Monday, Feb. 21, 1955

Mixed Fiction

FELLOW PASSENGER, by Geoffrey Household (271 pp.; Atlantic--Little, Brown; $3.50).

This is another dance around the atom bomb, but unlike Authors Snow and Bourjaily (see above), Novelist Household has left aside the moral self-torture and told a rattling good story. The ancient English manor house of Moreton Intrinseca has become a hostel for scientists working on The Bomb. But in Ecuador, his dying father has told Claudio Howard-Wolferstan that "certain assets" are hidden up an old attic chimney in the ancestral mansion. Barred from lawful entry by ultra-strict security rules, Clubman Claudio climbs the wall one night, vainly searches an attic chimney and falls first into the arms of an amorous lady metallurgist and then of a famous nuclear physicist. If this be treason, Author Household (Rogue Male) has made the entertaining most of it. He is a master of a category of fiction that has yet to be named, although it has already become a Household item--the special mixture of whodunit, romantic adventure and politics.

After his chimney-climbing bit, Claudio gives the beaks the slip, falls in with the Communist underground, escapes from a Soviet vessel bearing him as a hero to Moscow, cycles up and down London as a chimney sweep. Along the way he also becomes, by hilarious turns, cricketer, abstract painter, elephant trainer and guitar-strumming Sikh, manages to land in his metallurgist's bed and in the Tower of London. Whether or not he also gets the treasure keeps the reader in a fine swivet of suspense. Alec Guinness should have a field day playing this one.

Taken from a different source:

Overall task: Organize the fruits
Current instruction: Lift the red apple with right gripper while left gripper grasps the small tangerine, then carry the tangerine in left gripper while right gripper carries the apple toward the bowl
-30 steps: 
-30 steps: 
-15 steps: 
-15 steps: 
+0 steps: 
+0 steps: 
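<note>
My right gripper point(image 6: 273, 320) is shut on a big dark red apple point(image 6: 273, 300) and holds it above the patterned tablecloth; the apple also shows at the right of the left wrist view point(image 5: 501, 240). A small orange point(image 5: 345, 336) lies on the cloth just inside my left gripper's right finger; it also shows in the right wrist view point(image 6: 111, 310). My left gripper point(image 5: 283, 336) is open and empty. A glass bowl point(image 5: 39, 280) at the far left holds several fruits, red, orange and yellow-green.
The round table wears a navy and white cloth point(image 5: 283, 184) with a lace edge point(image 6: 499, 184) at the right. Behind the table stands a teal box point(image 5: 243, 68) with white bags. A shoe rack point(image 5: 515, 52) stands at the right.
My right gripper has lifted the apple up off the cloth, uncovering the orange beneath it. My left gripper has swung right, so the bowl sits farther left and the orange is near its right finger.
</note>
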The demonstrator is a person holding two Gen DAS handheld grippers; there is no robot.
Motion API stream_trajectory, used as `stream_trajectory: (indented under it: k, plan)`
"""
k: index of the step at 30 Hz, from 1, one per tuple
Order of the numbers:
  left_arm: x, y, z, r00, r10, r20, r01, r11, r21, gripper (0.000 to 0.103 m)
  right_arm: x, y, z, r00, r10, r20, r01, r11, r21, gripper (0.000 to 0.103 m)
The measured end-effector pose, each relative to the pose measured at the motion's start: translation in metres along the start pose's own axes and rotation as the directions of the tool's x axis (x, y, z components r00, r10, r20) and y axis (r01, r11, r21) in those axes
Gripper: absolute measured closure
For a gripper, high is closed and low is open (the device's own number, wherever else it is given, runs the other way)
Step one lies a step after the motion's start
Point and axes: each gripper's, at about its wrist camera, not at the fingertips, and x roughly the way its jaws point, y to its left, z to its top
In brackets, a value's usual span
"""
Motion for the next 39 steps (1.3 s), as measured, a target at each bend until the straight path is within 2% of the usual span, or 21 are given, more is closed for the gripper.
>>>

THE VAGABOND, by Coletfe (223 pp.; Farrar, Sfraus & Young; $3). When French Novelist Sidonie-Gabrielle Colette was a pretty young girl at the turn of the century, her first husband, Henry Gauthier-Villars, better known as Willy, was openly and persistently unfaithful to her. One day she came home to find him with still another woman. "With an ease that only habit can give," she later wrote, "I stopped a moment and whispered in Monsieur Willy's ear, 'Hurry, malheureux, hurry! The next one has been waiting outside for a quarter of an hour!' " Willy's infidelities led Colette to divorce, to a career as a vaudeville dancer and to a book. The Vagabond (written in 1910 but published in the U.S. for the first time this week) is one of her more resolutely" autobiographical novels. The heroine is a gifted writer who has suffered a disastrous marriage and is now dancing for her dinner in a Montmartre music hall frequented by pimps and whores. Renee bares her body ("impeccable"), her soul (badly scarred) and her claws (sharply feline). One night a rich timber prince barges into her dressing room and breathlessly announces his admiration. Renee wonders why she shrinks from him, and realizes "it is because . . . this fellow is a man." Loving and losing a man has taught her to hate men, but she falls in love all over again. In the end, Renee gives up her lover, and her exit line is a sigh: "Ah. how long shall I not thirst for you upon my road!"

The Vagabond offers the truest portrait ever made of the tangy milieu of French vaudeville, along with the confessions of a complex and captivating woman who hated men but could not resist them.